Task:
Print the data verbatim. Leave every image out.

Source material:
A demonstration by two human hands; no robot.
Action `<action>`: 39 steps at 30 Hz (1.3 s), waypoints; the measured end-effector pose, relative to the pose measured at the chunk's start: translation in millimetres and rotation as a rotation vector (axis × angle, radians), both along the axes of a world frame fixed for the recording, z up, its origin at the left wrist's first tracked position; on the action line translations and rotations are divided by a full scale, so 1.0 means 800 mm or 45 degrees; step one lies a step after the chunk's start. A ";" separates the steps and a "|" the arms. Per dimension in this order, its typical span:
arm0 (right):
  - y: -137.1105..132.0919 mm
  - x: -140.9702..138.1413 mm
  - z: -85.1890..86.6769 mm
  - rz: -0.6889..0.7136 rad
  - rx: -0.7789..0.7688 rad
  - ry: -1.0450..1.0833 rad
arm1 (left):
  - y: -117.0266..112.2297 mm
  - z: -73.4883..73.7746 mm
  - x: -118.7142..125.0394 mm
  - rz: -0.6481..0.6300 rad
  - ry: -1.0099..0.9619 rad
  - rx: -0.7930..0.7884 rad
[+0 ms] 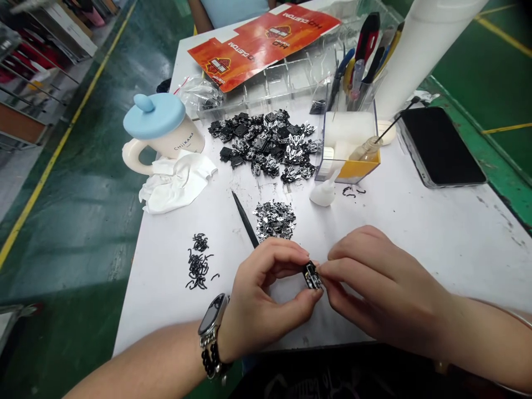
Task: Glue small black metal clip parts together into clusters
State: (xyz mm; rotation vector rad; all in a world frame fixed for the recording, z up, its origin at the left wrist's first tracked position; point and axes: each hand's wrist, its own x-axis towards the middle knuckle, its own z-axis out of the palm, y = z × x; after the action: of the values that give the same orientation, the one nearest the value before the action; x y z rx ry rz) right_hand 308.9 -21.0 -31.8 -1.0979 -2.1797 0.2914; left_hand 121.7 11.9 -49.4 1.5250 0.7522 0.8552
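Note:
My left hand [270,291] pinches a small black plastic part with metal pieces in it [311,276] between thumb and fingers, just above the table's near edge. At that part's right side, the thumb and index finger of my right hand [374,282] are closed together; whatever lies between them is hidden. Beyond my left fingers is a pile of tiny silvery metal pieces [274,219]. Black tweezers [245,217] lie beside it, their near end by my left hand. Further left sits a heap of small black curved pieces [198,265].
Many black parts with metal clips [266,144] are heaped mid-table. Around them stand a lidded mug [170,130], crumpled tissue [177,183], a tool holder [351,138], a white dropper bottle [323,193] and a phone [443,145]. Behind is a clear compartment tray [286,83] under orange card [261,44].

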 end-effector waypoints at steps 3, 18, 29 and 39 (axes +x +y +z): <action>0.001 -0.001 0.001 0.011 -0.012 -0.005 | 0.001 0.001 0.000 -0.016 0.017 0.022; 0.000 0.003 0.005 0.018 -0.217 0.122 | 0.009 0.004 -0.002 -0.041 0.065 0.273; 0.005 0.007 0.007 -0.053 -1.287 0.857 | 0.012 0.004 -0.004 -0.038 -0.074 0.032; 0.009 0.003 -0.008 0.045 -1.639 1.371 | 0.011 0.009 0.000 -0.019 -0.150 -0.152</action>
State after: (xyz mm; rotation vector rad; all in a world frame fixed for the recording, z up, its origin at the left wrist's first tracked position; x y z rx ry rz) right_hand 311.2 -13.6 -38.3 -1.0364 -0.8701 1.9335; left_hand 121.8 20.6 -42.5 1.3615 0.6927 0.8661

Exercise output:
A demonstration by two human hands; no robot.
Action `<action>`: 39 steps at 30 Hz (1.3 s), waypoints; the measured end-effector pose, relative to the pose measured at the chunk's start: translation in millimetres and rotation as a rotation vector (axis × angle, radians), both along the axes of a world frame fixed for the recording, z up, its origin at the left wrist's first tracked position; on the action line translations and rotations are divided by a full scale, so 1.0 means 800 mm or 45 degrees; step one lies a step after the chunk's start. A ";" separates the steps and a "|" the arms. Per dimension in this order, its typical span:
arm0 (right):
  - y: -137.1105..132.0919 mm
  - x: -140.9702..138.1413 mm
  - z: -85.1890..86.6769 mm
  - rz: -0.6889..0.7136 rad
  - rx: -0.7789..0.7688 rad
  - ry: -1.0450..1.0833 rad
arm1 (left):
  - y: -117.0266..112.2297 mm
  - z: -73.4883..73.7746 mm
  - x: -118.7142..125.0394 mm
  - rz: -0.6481..0.6300 rad
  - ry: -1.0099..0.9619 rad
  - rx: -0.7930..0.7884 rad
[+0 ms] 
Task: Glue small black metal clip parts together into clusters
State: (xyz mm; rotation vector rad; all in a world frame fixed for the recording, z up, its origin at the left wrist's first tracked position; point and axes: each hand's wrist, its own x-axis towards the middle knuckle, its own z-axis out of the palm, y = z × x; after the action: of the values that give the same orientation, the one nearest the value before the action; x y z rx ry rz) right_hand 308.9 -21.0 -31.8 -1.0979 -2.1797 0.2914; left_hand 121.7 11.9 -49.4 1.5250 0.7522 0.8552
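Note:
My left hand [270,291] pinches a small black plastic part with metal pieces in it [311,276] between thumb and fingers, just above the table's near edge. At that part's right side, the thumb and index finger of my right hand [374,282] are closed together; whatever lies between them is hidden. Beyond my left fingers is a pile of tiny silvery metal pieces [274,219]. Black tweezers [245,217] lie beside it, their near end by my left hand. Further left sits a heap of small black curved pieces [198,265].
Many black parts with metal clips [266,144] are heaped mid-table. Around them stand a lidded mug [170,130], crumpled tissue [177,183], a tool holder [351,138], a white dropper bottle [323,193] and a phone [443,145]. Behind is a clear compartment tray [286,83] under orange card [261,44].
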
 end-effector waypoints at steps 3, 18, 29 and 39 (axes +x +y +z): <action>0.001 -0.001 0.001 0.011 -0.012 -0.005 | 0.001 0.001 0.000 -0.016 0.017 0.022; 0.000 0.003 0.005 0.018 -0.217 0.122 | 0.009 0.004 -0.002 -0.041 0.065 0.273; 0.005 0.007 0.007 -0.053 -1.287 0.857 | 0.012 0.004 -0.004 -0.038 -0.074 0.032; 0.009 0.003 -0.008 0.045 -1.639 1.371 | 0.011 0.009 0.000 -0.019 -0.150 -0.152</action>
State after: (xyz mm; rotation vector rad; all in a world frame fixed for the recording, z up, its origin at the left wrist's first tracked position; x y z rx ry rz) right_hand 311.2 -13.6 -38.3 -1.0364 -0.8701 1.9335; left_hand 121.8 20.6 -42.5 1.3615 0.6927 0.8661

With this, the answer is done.